One of the early improvements to shaft sinking techniques during this period was the introduction of horse whims for the removal of material from the shaft bottom. This development occurred in the late 17th and early 18th centuries. A well-designed horse whim could remove material from the shaft bottom many times faster than windlasses operated by manpower.

The second improvement to take place during this period was the replacement of fire setting with drilling and blasting. It took three centuries after gunpowder became known in Europe before some resourceful miner, probably in the late 1500s, thought to stuff some into the cracks in rocks, ignite it, and let chemistry do the work. Eventually, miners realized that if, instead of relying on natural cracks, they used an iron tool to make a deep hole with a small outer opening that could be plugged to confine the combustion gases, they could break even more rock.

It is thought that the first use of blasting with black powder in mines was in Hungary in 1627. For various reasons, such as high cost, lack of suitable drilling tools, and fear of roof collapse, the use of black powder in mining and shaft sinking did not spread rapidly, although it was generally widely accepted by 1700.

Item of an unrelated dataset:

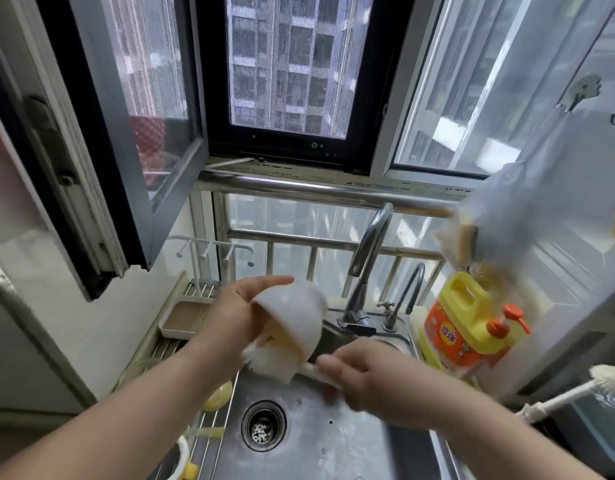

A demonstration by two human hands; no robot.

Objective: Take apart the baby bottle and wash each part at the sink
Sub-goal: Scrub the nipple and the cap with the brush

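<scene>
My left hand (230, 313) holds a white translucent bottle cap (292, 317) above the steel sink (334, 445), its open side turned down and toward me. My right hand (365, 372) grips the white handle of a bottle brush (264, 360), whose bristled head sits at the cap's opening. A yellowish bottle part (217, 396) lies on the wire rack at the sink's left edge. The picture is blurred with motion, so finer detail of the cap is unclear.
The faucet (366, 258) stands behind the hands, with a smaller tap (405, 296) beside it. A yellow detergent jug (469, 323) with an orange pump is at the right. A second brush (576, 389) lies at the far right. The drain (263, 426) is below.
</scene>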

One man swinging a four-pound hammer and holding his own drill rod was called single jacking. A two-man team was called double jacking. One man would swing a hammer that might have a nine pound head while his partner held the drill rod and rotated it in the hole. In average rock, one man might drill eight inches in an hour, while a two-man crew might make two feet. On average, it might take 40 to 60 holes, 1 to 11/2 inches in diameter, to be able to blast away enough rock to advance an eight foot by six foot shaft two feet.

Drilling these 120 feet of holes might use up to 400 pieces of sharpened steel and require the better part of a week. Sometimes a third man was added, also with an eight or nine pound hammer, to further increase the drilling speed. For almost 250 years, this method of drilling blastholes was improved upon only in the composition of drill steels and the manner of tempering them.

Black powder was an extremely dangerous blasting medium. It had to be ignited either by flame or intense heat. The original fuse systems were thin lines of the powder itself or crude fuses made of straw, goose quills, paper, or other combustible material combined with sprinklings of powder. Burning speed of this type of fuse was extremely unreliable.

The first reference to blasting in America is contained in a committee report on the purchase of the Simsbury Connecticut copper mine for conversion into Newgate Prison in 1773. This report stated “by blasting rocks they had prepared a well-finished lodging room about 15 feet by 12 in the caverns and had secured the west shaft of the mine with a large door.”